We start with a minimal example of data loading and grid search the hyperparameters. The project's structure might be:

.
├── data
├── models
└── src

In ./src we may include some special tools, functions and classes that we would like to use in the project or in a more complicated pipeline. We will show later how to include these tools in the distributed environment. Note that it is having the structure of a python project and should include a setup.py at the project's root. We start with a simple example:

from sklearn.datasets import load_digits
from sklearn.svm import SVC
from sklearn.model_selection import GridSearchCV
# from src import myfoo # An example included from `src`

param_space = {'C': [1e-4, 1, 1e4],
               'gamma': [1e-3, 1, 1e3],
               'class_weight': [None, 'balanced']}

model = SVC(kernel='rbf')

digits = load_digits()

search = GridSearchCV(model, param_space, cv=3)
search.fit(digits.data, digits.target)

A little more elaborated version of this example can be found in the docker image defined here. You can try it out by cloning this repository and running the following:

docker build . -t dask-example
docker run --rm dask-example ./gridsearch_local.py

So far, so good. But, imagine the data set is larger and the hyperparameters' space is more complicated. Things will turn virtually impossible to run on a local machine. At this point there are at least two possible courses of action:

  1. Use more computing power
  2. Optimize the search and/or be smarter

In this post we take the former. A seemingly easy way to scale out the local machine to a cluster is dask. To start with, staying on the local machine, let's try out the LocalCluster. Checkout gridsearch_local_dask.py which you can try out by

docker run -it --rm dask-example ./gridsearch_local_dask.py

This already feels a little faster, isn't it? But, we need to scale out and to that end we want to have a cluster of EC2 nodes that can be used. There are two main steps:

  1. Bundle the computation environment in a Docker image
  2. Run a dask cluster where each node has the computation environment

Bundle the computation environment

For the dask cluster to function, each node has to have the same computation environment. Docker is a straightforward way to make this happen. The way to go is to define a Dockerfile:

FROM continuumio/miniconda3

RUN mkdir project

COPY requirements.txt /project/requirements.txt
COPY src/ /project/src
COPY setup.py /project/setup.py
WORKDIR /project
RUN pip install -r requirements.txt

The local requirements.txt and setup.py are loaded to the image.

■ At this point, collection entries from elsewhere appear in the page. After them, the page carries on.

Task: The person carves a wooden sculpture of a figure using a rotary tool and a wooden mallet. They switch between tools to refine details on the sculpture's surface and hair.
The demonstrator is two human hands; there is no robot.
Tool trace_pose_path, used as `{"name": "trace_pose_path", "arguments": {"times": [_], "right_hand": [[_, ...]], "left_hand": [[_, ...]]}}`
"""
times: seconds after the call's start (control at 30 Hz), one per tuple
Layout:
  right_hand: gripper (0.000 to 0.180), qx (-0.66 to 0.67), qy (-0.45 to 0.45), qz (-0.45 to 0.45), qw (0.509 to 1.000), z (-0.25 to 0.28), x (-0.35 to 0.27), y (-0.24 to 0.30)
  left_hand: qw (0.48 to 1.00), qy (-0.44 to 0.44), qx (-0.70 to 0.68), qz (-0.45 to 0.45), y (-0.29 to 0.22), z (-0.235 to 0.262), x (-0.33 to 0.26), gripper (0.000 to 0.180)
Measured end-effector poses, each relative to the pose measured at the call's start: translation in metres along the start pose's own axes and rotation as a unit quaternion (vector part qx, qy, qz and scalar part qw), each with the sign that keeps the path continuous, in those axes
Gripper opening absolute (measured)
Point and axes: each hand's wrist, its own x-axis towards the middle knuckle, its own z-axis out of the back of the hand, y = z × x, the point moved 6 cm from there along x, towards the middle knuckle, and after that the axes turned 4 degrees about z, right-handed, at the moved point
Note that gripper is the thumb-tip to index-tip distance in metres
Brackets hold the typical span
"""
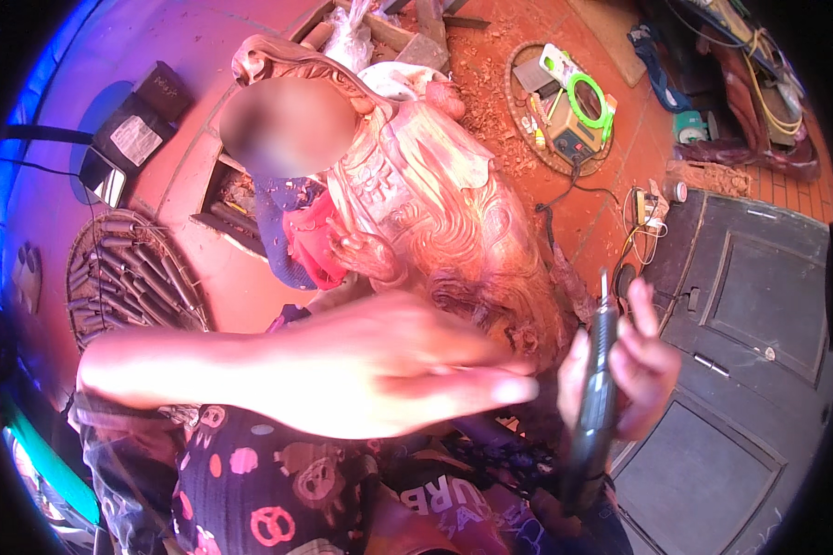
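My right hand (643,375) is wrapped round a dark rotary carving handpiece (597,398), held nearly upright with its thin metal bit (604,285) pointing away from me. My left hand (398,365) reaches across from the left, its fingers drawn together a little short of the handpiece. Motion blurs those fingers, and whatever may be between them cannot be made out. Beyond both hands lies a large reddish carved wooden statue (453,194) with flowing robe folds and a carved hand. Part of its lower end is hidden behind my hands.
Several chisels lie in a round woven tray (183,242) at left. At far right, another round tray (516,118) holds a power unit (576,134) and a green ring-shaped object (590,100). Cords trail over the tiled floor. A dark panelled board (759,296) lies right; wood shavings (477,83) are scattered beyond.
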Motion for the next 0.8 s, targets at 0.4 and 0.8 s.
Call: {"name": "trace_pose_path", "arguments": {"times": [0.4, 0.8], "right_hand": [[0.029, 0.034, 0.01, 0.007, 0.999, -0.004, -0.034, 0.032], [0.059, 0.201, 0.164, 0.005, 0.966, -0.005, 0.033, -0.001]], "left_hand": [[0.931, 0.066, -0.36, 0.004, 0.017, -0.038, 0.041, 0.03], [0.897, -0.146, -0.417, 0.008, 0.006, 0.011, 0.013, 0.035]]}}
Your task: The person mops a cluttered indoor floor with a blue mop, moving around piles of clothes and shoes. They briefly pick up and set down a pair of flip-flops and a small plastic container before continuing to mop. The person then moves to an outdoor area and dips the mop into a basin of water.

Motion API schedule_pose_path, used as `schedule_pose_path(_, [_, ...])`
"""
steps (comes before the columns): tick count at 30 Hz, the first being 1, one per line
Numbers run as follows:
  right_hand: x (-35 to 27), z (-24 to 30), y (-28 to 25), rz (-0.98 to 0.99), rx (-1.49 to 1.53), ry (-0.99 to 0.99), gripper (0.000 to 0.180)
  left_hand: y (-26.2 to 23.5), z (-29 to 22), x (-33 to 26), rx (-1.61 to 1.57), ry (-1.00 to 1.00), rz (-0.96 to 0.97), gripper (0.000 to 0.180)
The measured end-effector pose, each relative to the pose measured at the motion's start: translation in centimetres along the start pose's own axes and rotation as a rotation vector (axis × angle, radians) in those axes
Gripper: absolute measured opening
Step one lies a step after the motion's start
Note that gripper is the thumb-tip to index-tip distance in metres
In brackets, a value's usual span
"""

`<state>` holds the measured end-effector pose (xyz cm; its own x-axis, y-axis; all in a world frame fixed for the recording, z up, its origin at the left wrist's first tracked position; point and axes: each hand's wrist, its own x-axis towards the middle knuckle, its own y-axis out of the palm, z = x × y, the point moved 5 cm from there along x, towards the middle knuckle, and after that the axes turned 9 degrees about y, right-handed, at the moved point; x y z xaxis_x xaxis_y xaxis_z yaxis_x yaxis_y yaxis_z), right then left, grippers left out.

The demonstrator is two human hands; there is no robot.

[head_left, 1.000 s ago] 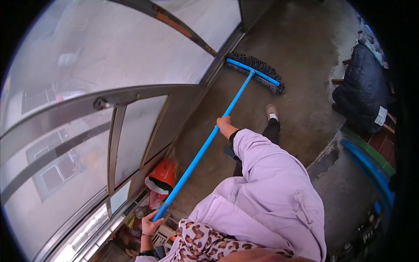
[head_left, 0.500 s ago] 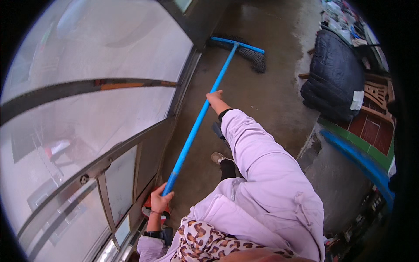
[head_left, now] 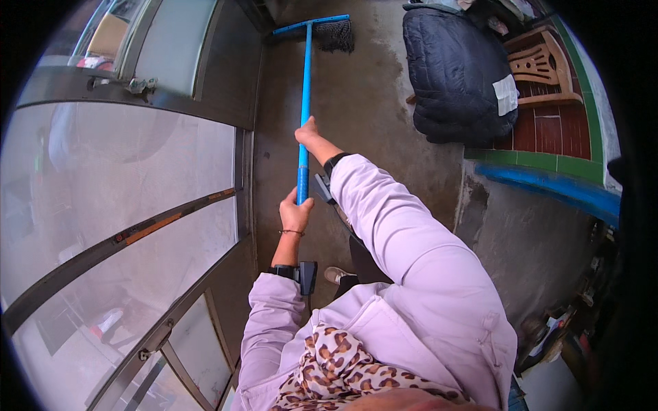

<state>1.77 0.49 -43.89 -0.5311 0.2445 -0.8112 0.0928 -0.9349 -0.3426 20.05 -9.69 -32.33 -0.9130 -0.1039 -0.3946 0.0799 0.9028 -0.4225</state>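
A mop [head_left: 306, 89] with a long blue handle runs away from me over the wet-looking floor. Its wide head [head_left: 334, 33], a blue bar with dark strands, lies flat at the far end, close to the metal-framed glass doors. Around the near end of the handle my left hand [head_left: 295, 214] is closed. Farther up the shaft my right hand [head_left: 311, 131] grips it as well. Both wrists carry dark bands with small black devices.
Metal-framed frosted glass doors [head_left: 130, 164] stand along the left. A dark quilted cover [head_left: 452, 75] drapes over something at the right, beside a wooden chair [head_left: 541, 65]. A green-edged tiled step [head_left: 541, 163] with a blue side lies nearer.
The mop has swung from slanting rightward to nearly straight ahead, its head now farther off and more to the left. My left hand has moved forward, nearer the right hand.
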Motion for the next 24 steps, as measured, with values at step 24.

It is recommendad to include bokeh in requirements.txt; otherwise the web dashboard of dask won't work. The Dockerfile can include further steps like RUN apt-get update && apt-get install -y build-essential freetds-dev or RUN python -m nltk.downloader punkt. If ./src includes needed classes, functions etc., then make sure you include something like -e . or merely . in requirements.txt; this way these dependencies will be available in the image. It is important to include in the Dockerfile all the components needed for the computation environment!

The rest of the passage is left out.